Nous devons retrouver la paix intérieure et trouver une solution consensuelle qui nous fasse honneur et n’appelle pas à une guerre larvée de revanches. Elle ne plaira pas à tout le monde mais il faut passer à d’autres sujets, comme la transition écologique et la fin du mois et non celle du monde comme le signalent les gilets jaunes qui apparaissent plus réalistes que la cgt : c’est un comble on aura tout vu et entendu !Il faut aussi se concentrer sur le terrorisme (on a encore vécu des drames par des attentats individuels) ; la croissance ( les grèves et les manifestations coûtent des milliards que le contribuable va devoir combler un jour ou l’autre) et le partage des richesses ; l’équilibre du monde, le niveau de vie de nos voisins notamment africains ,notre protection (nos militaires sont tués au sahel) ; la réparation des dégâts naturels liés aux inondations ou autres phénomènes : les victimes ont besoin de notre solidarité et de notre compassion ; la laïcité car le communautarisme démolit sournoisement les valeurs de la république ; nos réflexions en matière d’éthique et de bio-éthique qui vont changer l’approche de l’humain… Nous avons des choix collectifs à faire qui doivent ensuite s’imposer à ceux -les minorités – qui ne sont pas d’accord, car en démocratie c’est la majorité issue de l’élection qui est le souverain et pas les groupuscules dans la rue qui pensent détenir la vérité. Les élections municipales de Mars 2020 ne doivent pas être polluées par ces conflits. Il nous faut des élus compétents sur le terrain, pas idéologues mais dévoués pour bâtir dans les 6 ans dans l’intérêt général et non pas en fonction de statuts ou privilèges. La république commence et finit là où les citoyens habitent.

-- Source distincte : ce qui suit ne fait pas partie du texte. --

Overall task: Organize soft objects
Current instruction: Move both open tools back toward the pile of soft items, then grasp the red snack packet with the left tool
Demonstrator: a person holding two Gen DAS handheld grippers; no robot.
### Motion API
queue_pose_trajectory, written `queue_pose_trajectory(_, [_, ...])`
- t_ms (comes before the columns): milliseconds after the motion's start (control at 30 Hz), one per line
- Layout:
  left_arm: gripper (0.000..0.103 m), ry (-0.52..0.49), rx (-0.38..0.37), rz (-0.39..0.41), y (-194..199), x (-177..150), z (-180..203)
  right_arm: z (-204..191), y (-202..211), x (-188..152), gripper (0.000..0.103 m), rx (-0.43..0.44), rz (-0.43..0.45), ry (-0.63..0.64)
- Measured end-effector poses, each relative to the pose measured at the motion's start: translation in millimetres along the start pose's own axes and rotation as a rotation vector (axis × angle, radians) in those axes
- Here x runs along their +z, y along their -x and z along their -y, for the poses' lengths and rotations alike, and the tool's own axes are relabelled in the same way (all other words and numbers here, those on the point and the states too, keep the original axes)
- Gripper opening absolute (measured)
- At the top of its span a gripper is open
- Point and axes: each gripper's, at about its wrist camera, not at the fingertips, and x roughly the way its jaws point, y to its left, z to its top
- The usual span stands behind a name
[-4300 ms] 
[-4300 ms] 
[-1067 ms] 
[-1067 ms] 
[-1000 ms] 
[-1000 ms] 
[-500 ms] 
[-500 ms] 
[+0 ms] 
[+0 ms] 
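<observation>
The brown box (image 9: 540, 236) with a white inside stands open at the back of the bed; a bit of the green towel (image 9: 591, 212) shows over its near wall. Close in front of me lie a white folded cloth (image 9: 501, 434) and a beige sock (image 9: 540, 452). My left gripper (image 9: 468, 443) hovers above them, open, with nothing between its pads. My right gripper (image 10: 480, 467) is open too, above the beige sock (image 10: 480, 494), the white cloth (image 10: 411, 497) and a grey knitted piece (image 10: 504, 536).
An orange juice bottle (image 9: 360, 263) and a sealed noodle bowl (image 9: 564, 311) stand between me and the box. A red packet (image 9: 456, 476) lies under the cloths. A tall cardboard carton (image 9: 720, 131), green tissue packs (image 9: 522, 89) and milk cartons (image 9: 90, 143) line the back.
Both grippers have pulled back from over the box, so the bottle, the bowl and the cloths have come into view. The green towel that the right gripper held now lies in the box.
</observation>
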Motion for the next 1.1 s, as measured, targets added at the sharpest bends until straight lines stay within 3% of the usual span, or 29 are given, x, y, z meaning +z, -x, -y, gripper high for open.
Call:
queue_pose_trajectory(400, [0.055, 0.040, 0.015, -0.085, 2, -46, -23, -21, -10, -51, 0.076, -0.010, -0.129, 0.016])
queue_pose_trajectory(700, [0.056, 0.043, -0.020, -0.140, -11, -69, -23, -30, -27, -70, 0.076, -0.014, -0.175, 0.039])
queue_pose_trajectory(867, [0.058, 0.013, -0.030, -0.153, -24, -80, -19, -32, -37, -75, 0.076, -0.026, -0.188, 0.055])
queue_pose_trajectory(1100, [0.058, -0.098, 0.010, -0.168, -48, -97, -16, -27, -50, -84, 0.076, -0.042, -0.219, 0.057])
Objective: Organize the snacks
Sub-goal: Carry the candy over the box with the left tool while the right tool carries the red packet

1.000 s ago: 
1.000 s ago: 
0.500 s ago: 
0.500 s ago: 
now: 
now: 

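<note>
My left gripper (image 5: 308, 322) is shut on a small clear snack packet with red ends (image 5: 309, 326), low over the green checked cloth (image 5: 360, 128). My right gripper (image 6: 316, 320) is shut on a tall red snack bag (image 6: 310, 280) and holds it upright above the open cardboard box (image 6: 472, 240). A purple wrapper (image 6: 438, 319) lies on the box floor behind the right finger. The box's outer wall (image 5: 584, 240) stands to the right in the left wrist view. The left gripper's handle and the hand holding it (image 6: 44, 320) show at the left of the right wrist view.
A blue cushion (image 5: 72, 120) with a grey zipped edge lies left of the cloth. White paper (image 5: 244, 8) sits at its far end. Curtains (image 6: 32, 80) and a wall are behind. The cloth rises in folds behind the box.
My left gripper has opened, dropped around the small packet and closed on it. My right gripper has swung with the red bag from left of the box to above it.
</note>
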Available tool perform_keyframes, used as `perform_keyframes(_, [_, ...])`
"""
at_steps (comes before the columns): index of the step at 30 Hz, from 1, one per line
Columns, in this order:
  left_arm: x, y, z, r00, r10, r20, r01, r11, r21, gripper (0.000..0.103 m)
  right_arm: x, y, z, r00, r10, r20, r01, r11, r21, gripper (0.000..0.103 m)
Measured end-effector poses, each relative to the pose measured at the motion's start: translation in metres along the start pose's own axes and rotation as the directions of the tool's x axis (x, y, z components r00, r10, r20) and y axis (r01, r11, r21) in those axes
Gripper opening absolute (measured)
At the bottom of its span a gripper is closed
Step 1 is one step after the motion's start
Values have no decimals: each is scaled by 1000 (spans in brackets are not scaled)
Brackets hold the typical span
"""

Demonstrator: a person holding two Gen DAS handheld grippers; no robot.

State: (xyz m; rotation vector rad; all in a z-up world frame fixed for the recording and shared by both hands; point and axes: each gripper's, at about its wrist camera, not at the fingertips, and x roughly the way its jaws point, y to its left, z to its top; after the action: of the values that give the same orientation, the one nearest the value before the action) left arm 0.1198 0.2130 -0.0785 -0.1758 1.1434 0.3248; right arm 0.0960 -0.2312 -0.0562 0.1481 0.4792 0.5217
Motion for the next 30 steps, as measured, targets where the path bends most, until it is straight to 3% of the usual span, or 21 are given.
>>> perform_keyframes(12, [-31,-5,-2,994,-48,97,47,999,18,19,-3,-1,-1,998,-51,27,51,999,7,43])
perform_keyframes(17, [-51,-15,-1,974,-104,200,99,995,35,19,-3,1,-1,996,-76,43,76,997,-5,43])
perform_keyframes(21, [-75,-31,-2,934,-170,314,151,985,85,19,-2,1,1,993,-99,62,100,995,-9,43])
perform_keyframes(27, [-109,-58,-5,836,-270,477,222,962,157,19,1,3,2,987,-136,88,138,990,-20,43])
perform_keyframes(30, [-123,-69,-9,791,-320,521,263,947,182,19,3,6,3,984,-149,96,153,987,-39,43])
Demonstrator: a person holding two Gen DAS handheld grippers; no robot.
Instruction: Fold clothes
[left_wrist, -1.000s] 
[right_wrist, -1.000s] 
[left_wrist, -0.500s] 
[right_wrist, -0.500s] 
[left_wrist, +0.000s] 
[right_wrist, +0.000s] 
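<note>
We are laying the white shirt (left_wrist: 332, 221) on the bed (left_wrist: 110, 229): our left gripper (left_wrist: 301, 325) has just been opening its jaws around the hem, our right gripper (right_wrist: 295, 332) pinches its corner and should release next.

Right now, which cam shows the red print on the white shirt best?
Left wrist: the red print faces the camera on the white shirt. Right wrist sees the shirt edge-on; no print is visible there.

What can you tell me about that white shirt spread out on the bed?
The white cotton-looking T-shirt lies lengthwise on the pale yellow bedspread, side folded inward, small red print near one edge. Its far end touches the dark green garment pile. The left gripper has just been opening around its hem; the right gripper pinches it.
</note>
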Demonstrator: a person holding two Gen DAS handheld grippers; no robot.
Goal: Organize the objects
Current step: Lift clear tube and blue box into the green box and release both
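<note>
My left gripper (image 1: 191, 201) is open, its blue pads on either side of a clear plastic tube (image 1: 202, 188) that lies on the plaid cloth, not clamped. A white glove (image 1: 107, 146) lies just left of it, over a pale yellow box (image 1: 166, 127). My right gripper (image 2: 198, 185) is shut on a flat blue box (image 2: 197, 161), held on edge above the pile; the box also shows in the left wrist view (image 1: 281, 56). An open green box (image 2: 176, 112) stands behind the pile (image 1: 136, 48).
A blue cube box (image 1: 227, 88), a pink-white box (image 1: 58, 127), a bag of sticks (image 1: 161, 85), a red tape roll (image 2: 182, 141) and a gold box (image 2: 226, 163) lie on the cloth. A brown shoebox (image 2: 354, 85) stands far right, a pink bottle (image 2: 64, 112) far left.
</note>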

Mais il faut relativiser ce qui se passe. Pendant que nous sommes dans une quasi guerre de tranchée dans l’hexagone, le monde se détruit et parfois les populations survivent. La guerre est partout avec son cortège de morts et de destructions. L’escalade entre les USA et l’Iran peut conduire par le jeu des alliances et des provocations réciproques à des conséquences dramatiques. La Turquie poursuit son hégémonie. Les groupes terroristes n’ont presque plus de territoires en Orient mais ils ont conservé leur capacité de nuisance et essaient de se rétablir au sahel ou en Lybie c’est à dire à nos portes.
Les soucis doivent donc s’atténuer. Soyons responsables et devenons des adultes. La raison doit l’emporter. Tout le reste est polémiques qui ne nous grandissent pas.